**ASSIGNMENT:**
Please write out the listing below again in its exact form.

**INFORMATION SHOWN:**
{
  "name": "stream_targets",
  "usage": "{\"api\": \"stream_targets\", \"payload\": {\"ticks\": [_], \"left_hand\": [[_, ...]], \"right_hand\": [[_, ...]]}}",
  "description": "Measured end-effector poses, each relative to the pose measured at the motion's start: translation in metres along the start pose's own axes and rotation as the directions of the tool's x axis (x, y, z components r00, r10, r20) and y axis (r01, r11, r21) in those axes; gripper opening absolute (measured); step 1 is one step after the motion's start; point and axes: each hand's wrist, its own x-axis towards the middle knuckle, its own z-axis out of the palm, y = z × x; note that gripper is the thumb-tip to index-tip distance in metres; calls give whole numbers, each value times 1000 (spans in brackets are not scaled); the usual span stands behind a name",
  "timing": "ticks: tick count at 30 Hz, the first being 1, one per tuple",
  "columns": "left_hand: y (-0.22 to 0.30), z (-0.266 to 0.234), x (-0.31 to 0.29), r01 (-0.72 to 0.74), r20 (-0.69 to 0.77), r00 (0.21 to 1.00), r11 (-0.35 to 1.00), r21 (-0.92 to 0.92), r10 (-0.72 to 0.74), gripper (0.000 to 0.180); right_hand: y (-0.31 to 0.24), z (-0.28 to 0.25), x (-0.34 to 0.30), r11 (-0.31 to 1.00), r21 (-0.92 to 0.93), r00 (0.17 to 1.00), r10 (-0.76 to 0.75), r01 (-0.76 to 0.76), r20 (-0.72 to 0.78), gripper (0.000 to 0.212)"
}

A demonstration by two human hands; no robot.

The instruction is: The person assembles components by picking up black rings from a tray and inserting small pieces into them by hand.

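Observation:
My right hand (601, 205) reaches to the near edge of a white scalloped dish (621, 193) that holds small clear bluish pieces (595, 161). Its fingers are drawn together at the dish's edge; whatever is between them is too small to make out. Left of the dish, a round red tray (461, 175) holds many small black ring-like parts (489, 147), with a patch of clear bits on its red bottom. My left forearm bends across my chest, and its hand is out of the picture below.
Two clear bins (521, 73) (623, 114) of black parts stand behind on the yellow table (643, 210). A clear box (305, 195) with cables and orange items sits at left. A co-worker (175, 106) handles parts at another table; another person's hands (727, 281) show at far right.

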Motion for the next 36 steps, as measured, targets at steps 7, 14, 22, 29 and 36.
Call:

**TASK SOLUTION:**
{
  "name": "stream_targets",
  "usage": "{\"api\": \"stream_targets\", \"payload\": {\"ticks\": [_], \"left_hand\": [[_, ...]], \"right_hand\": [[_, ...]]}}",
  "description": "Measured end-effector poses, each relative to the pose measured at the motion's start: translation in metres along the start pose's own axes and rotation as the directions of the tool's x axis (x, y, z components r00, r10, r20) and y axis (r01, r11, r21) in those axes; gripper opening absolute (measured); step 1 is one step after the motion's start; point and axes: each hand's wrist, its own x-axis towards the middle knuckle, its own z-axis out of the palm, y = z × x; note that gripper is the thumb-tip to index-tip distance in metres; calls give whole numbers, each value times 1000 (spans in brackets are not scaled); the usual span stands behind a name",
  "timing": "ticks: tick count at 30 Hz, the first being 1, one per tuple",
  "columns": "left_hand: y (-0.22 to 0.30), z (-0.266 to 0.234), x (-0.31 to 0.29), r01 (-0.72 to 0.74), r20 (-0.69 to 0.77), r00 (0.21 to 1.00), r11 (-0.35 to 1.00), r21 (-0.92 to 0.92), r10 (-0.72 to 0.74), gripper (0.000 to 0.180); right_hand: y (-0.31 to 0.24), z (-0.28 to 0.25), x (-0.34 to 0.30), r11 (-0.31 to 1.00), r21 (-0.92 to 0.93), r00 (0.17 to 1.00), r10 (-0.76 to 0.75), r01 (-0.76 to 0.76), r20 (-0.72 to 0.78), gripper (0.000 to 0.212)"
}

A demonstration by two human hands; no robot.

The instruction is: The person assembles components by picking up black rings from a tray and inserting small pieces into them by hand.

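Observation:
My right hand (601, 205) reaches to the near edge of a white scalloped dish (621, 193) that holds small clear bluish pieces (595, 161). Its fingers are drawn together at the dish's edge; whatever is between them is too small to make out. Left of the dish, a round red tray (461, 175) holds many small black ring-like parts (489, 147), with a patch of clear bits on its red bottom. My left forearm bends across my chest, and its hand is out of the picture below.
Two clear bins (521, 73) (623, 114) of black parts stand behind on the yellow table (643, 210). A clear box (305, 195) with cables and orange items sits at left. A co-worker (175, 106) handles parts at another table; another person's hands (727, 281) show at far right.
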
Motion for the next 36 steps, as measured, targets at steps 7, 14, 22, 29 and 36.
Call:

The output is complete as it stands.